Du schönes Europa, was ist aus dir geworden?

Mit jeder Schlagzeile, die fast täglich über dich erscheint, ergraust du mehr und mehr. Du verlierst an Glanz, der dich einst ausmachte. Was haben wir europaweit gefeiert, als sich die Grenzen, neben Waren und Finanzen, auch für deine Bürger öffneten. Hässliche Stacheldrähte, Minen und scharfe Kontrollen verschwanden. Langsam wuchsen Gräben zu. Ein grünes, lebendiges Band begann West und Ost, Nord und Süd zu verbinden. Deine Vision zog Staaten und Völker an. Beethovens „Ode an die Freude“ erschallte vielerorts in Europa. Mit großem Akt wurde deine Währung in vielen Staaten eingeführt. Was die Vordenker Europas, von Charles de Gaulle, über Konrad Adenauer bis Alois Mock, auf den Weg brachten, fand 1992 in den Verträgen von Maastricht Ausdruck. Dein blaues besterntes Banner wehrte fortan neben den Fahnen der Mitgliedsstaaten.

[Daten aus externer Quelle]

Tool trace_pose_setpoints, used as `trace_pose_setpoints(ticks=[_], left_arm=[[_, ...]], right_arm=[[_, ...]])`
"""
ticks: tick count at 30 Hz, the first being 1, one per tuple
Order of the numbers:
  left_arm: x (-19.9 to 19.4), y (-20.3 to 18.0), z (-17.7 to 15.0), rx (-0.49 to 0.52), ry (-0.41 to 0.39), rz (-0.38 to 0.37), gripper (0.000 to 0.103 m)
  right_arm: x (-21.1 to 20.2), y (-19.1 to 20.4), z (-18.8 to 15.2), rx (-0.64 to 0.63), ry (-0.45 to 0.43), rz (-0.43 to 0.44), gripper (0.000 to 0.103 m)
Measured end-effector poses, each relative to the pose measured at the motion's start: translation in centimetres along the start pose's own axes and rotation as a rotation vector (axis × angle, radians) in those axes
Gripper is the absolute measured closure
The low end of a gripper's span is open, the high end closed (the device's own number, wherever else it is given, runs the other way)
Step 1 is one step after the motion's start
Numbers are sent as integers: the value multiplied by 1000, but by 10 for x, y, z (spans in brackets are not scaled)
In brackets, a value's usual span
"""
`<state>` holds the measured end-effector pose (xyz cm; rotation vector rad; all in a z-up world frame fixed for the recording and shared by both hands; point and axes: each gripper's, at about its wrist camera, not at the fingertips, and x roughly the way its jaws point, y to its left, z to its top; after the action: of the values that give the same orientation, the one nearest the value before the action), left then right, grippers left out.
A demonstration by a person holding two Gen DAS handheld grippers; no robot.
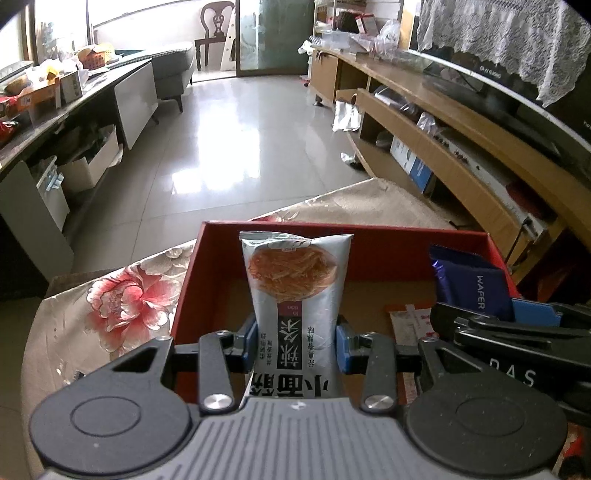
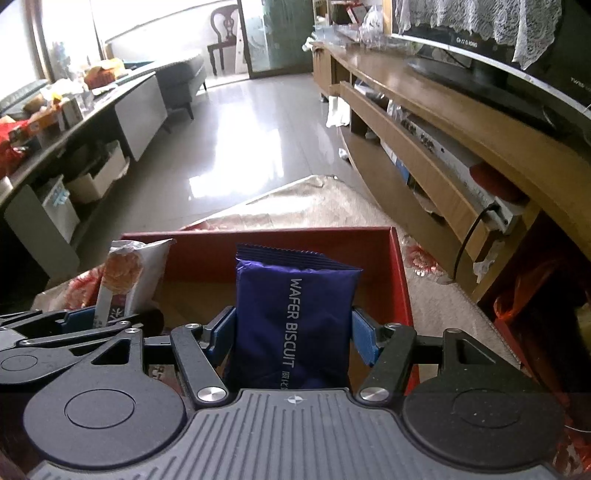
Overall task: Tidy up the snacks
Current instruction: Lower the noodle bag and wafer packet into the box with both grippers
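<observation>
The dark blue foil snack packet [image 2: 295, 317] carries "WAFER BISCUIT" in pale capitals running down its face, with small Chinese characters below that are too small to read. The white noodle-snack pouch [image 1: 295, 295] bears large black Chinese characters reading "小面筋" and "辣条". On the black right gripper body [image 1: 517, 369], pale letters "D A S" show.

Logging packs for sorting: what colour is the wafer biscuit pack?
Dark purple-blue with white lettering: the wafer biscuit pack, clearest in the right wrist view.

Light: bright daylight from the windows [image 1: 62, 14] at upper left
Glare: white shine on the floor [image 1: 207, 173]
Edges: bent, dark corners
</observation>
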<state>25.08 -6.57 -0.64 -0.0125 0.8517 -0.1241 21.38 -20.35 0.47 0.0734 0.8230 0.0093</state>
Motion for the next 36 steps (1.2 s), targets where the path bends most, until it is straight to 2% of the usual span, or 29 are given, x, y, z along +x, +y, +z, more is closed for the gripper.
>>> trace_pose_setpoints(ticks=[15,36], left_arm=[[23,0,-9,15,60,38,61],[33,-7,-18,64,89,64,60]], right_arm=[[24,1,-7,-4,73,-11,32],[41,-1,-14,-22,131,-28,30]])
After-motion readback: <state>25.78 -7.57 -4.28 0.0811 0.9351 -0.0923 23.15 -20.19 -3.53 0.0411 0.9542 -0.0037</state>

Was ist aus dir geworden? Falten tauchten relativ rasch auf. Es gab Kritik an der Währung und Unstimmigkeiten unter den Mitgliedern. Die Falten führten zu Rissen: Bedenken Großbritanniens, Griechenlandkrise, Sorgen um Italien oder Portugal und nun die Krise in der Flüchtlingsfrage. Der Glanz verblasst. Alte Bilder kehren wieder, durch Zäune, Kontrollen, Vorwürfe und ja – Misstrauen. Das „blaue Band mit den goldenen Sternen“ droht zu zerreißen. Statt Eintracht kommt Zwietracht auf. „Concordia domi foris pax“ (Eintracht innen, draußen Friede) steht auf dem Lübecker Holstentor, einem der Wahrzeichen der Hanse. Das war der Schlüssel, der den Handelsbund groß und mächtig machte. Was hilft es, wenn Waren und Finanzen ohne Grenzen gehandelt werden können, aber die Menschen, mit denen eine Gemeinschaft lebt, in Schranken verwiesen werden? Die Faszination, die Lebenskraft Europas, lebt von der Grenzenlosigkeit und von dem Raum für Visionen. Es liegt an uns, ob wir Europa wieder erstrahlen lassen oder den Alterungsprozess beschleunigen wollen.